Shangri La adalah sebuah kota di provinsi Yunnan, China Selatan yang berada diketinggian 3200 meter dpl (kurang lebih setinggi gunung Lawu), cukup untuk membuat sedikit pusing bagi mereka yang tak terbiasa ketinggian. Menuju kesini rute paling efisien adalah memakai pesawat ke Kunming lalu dilanjutkan dengan kereta api ke Lijiang kemudian lanjut lagi dengan bis. Maskapai budget seperti AirAsia terkadang membandrol tiket promo untuk rute Kuala Lumpur (KUL) – Kunming (KMG) sekitar 1,3 juta pp.
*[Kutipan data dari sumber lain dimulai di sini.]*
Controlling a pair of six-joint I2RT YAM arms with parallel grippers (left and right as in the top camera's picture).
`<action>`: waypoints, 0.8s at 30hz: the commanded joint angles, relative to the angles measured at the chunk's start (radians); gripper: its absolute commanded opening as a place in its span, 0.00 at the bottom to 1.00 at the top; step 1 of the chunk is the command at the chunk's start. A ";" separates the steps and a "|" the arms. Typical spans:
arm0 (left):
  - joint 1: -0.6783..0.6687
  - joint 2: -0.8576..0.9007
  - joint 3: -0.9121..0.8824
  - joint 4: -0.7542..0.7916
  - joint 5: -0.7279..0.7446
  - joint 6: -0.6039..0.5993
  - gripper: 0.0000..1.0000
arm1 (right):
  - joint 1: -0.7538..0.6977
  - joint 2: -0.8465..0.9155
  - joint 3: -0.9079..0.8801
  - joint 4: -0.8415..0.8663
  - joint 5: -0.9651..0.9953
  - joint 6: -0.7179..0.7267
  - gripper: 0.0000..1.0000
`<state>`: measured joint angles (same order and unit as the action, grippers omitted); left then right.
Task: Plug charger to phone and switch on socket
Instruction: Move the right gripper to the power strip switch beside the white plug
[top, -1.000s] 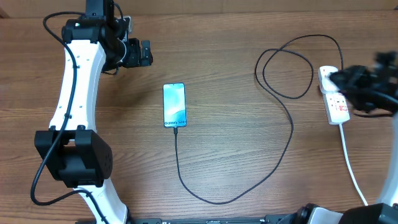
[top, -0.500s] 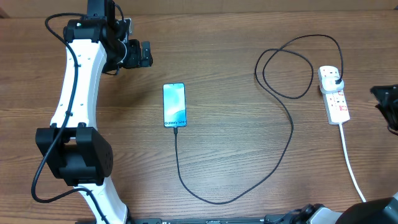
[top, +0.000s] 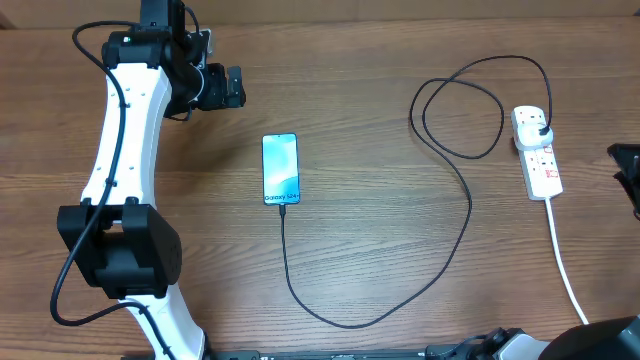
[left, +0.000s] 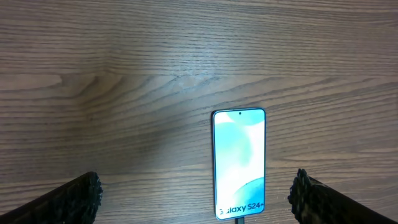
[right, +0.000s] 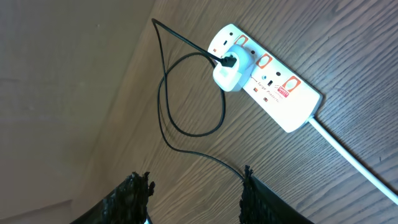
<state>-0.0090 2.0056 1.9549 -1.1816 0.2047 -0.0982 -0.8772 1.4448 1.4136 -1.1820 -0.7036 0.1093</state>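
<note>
Cable of the charger (top: 380, 318) loops near 6 o'clock, its tip meeting the bottom edge of the phone (top: 281, 169), which is lit blue at centre. At 3 o'clock, the socket (top: 540, 160) holds the plug (right: 231, 71). Connection looks done; whether the socket is switched on is too small to tell. Right gripper (right: 194, 180) at 3 o'clock and left gripper (left: 196, 186) at 11 o'clock both gape wide, empty.

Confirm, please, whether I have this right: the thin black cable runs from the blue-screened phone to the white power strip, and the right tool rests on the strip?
Not quite. The thin black cable does run from the blue-screened phone to the white power strip, but the right tool hangs apart from the strip; the right wrist view shows it.
</note>
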 joint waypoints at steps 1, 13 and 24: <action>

Kota kecil diatas awan ini awalnya bernama Zongdian atau Gyalthang dalam Bahasa Tibet. Sebuah novel karya James Hilton tahun 1933 berjudul Lost Horison, menjadi inspirasi untuk membuat kota itu berganti nama menjadi Shangri La. Entah benar tempat itu yang dimaksud oleh penulisnya atau bukan, Shangri La menjadi magnet para turis karena kekhasan kota tuanya. Namun kota tua dengan bangunan kayu yang berdempetan ini dilanda bencana di tahun 2014 ketika kebakaran hebat menghanguskan sebagian besar bangunannya. Sedikit saja bagian dari kota tua yang tersisa dari malapetaka itu, dan kini sebagian wajah Shangri La tak beda jauh dengan kota-kota yang berkembang secara modern.
Masih ada secuil kota tua yang tersisa, dan kini dilestarikan sebagai heritage dari Shangri La. Berkunjung kesini akan seperti kembali ke kehidupan masa lalu dimana jalanan dari batu dan bangunan dari kayu seakan membuat waktu tak bergerak sejak berabad lampau. Sisi kota yang modern, sebaliknya sangat identik kota-kota yang dibangun di China yang mengedepankan efisiensi ketimbang nilai artistik dimana jalan-jalan yang lebar berkombinasi dengan bangunan kotak-kotak dengan model yang sama.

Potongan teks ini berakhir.